=== Problem requirements ===
Extract every line from the records below that contains the word "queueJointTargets".

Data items
┄┄┄┄┄┄

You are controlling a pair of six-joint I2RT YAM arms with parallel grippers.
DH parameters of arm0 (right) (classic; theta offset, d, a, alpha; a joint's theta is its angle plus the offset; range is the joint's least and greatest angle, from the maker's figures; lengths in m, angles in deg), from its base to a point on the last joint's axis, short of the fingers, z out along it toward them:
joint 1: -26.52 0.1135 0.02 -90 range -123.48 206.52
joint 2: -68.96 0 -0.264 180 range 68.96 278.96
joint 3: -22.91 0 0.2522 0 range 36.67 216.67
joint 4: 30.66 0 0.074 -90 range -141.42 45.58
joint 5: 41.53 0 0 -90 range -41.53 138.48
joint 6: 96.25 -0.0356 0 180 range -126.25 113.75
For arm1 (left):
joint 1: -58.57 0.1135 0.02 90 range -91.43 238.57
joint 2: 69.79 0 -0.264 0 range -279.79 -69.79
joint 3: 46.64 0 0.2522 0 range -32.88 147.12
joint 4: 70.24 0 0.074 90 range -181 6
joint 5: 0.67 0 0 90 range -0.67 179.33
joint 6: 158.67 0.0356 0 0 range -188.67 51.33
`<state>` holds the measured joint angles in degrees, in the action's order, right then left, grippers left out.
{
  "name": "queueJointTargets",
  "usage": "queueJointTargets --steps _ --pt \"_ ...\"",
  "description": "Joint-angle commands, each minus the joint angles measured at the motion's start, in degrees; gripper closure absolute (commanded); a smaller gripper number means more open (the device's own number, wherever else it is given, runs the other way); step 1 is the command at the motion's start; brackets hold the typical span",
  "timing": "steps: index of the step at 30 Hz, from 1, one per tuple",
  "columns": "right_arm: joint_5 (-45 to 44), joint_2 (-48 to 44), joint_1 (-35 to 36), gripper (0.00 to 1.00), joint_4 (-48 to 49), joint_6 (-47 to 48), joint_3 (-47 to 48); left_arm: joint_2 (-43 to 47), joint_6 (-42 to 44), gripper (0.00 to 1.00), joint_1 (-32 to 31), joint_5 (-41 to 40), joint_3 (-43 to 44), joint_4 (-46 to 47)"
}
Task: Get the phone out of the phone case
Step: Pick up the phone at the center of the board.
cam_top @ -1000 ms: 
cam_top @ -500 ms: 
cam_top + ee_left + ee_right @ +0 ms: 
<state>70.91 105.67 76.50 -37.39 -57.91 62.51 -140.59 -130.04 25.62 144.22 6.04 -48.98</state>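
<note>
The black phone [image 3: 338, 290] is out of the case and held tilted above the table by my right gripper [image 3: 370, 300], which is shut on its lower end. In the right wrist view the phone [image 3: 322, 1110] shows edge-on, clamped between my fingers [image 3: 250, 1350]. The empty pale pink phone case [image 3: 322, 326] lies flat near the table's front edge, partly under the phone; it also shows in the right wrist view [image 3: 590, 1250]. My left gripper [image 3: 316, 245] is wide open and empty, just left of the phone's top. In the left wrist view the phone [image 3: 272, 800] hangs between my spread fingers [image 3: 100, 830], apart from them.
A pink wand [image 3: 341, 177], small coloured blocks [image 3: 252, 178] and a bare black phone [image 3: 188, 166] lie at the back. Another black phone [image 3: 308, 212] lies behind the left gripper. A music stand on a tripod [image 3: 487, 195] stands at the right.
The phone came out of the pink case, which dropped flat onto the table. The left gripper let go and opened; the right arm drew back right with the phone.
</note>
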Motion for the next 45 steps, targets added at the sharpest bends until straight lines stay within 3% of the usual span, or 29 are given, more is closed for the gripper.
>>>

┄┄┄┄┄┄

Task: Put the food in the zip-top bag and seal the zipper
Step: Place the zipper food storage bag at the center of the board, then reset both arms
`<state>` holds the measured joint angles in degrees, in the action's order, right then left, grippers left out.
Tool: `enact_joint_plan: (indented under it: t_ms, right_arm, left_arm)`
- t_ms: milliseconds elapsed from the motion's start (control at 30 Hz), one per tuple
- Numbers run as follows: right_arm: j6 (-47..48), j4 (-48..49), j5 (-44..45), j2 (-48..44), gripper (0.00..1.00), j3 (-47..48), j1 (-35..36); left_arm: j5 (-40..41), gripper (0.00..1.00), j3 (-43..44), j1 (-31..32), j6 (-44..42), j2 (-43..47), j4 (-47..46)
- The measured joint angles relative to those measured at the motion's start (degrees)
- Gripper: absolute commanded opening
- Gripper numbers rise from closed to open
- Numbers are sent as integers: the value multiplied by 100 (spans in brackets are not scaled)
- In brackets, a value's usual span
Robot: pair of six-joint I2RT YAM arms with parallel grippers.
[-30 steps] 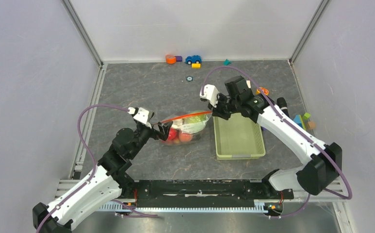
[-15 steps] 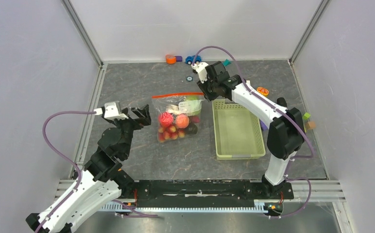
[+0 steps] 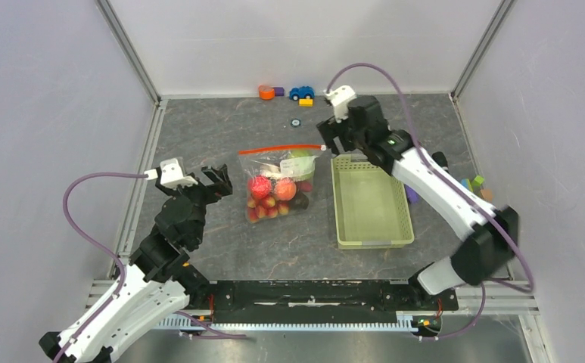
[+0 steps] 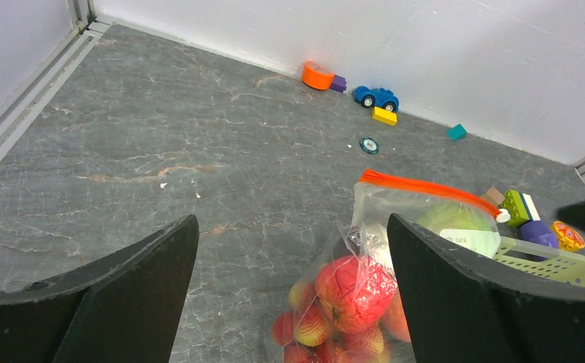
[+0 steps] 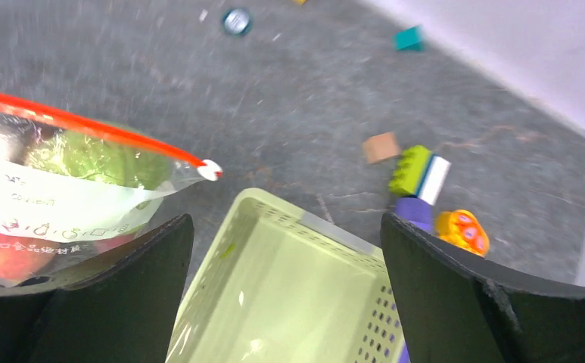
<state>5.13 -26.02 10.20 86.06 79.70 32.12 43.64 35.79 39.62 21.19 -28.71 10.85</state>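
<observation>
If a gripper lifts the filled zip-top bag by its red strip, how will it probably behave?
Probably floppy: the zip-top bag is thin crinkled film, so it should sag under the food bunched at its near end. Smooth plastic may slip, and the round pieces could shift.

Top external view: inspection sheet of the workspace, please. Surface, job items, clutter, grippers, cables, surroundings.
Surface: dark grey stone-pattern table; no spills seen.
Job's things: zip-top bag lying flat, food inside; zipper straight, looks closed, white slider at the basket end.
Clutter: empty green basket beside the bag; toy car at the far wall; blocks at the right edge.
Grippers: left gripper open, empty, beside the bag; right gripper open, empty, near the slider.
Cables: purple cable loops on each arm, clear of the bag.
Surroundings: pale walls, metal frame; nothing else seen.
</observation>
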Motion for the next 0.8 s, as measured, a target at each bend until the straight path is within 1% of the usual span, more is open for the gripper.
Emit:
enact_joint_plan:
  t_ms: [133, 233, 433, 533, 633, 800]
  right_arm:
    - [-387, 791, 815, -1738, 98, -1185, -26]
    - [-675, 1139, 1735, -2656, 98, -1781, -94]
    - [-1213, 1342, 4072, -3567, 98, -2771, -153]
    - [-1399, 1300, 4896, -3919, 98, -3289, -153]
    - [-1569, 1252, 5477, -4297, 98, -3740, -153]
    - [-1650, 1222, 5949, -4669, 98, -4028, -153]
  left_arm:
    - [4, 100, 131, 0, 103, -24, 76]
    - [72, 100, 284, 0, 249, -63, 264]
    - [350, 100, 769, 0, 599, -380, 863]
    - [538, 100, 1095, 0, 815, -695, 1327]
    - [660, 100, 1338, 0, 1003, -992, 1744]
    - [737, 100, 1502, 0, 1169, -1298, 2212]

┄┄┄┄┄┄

=== Final answer ===
  "name": "queueJointTargets",
  "usage": "queueJointTargets --steps _ --pt \"_ ...\"",

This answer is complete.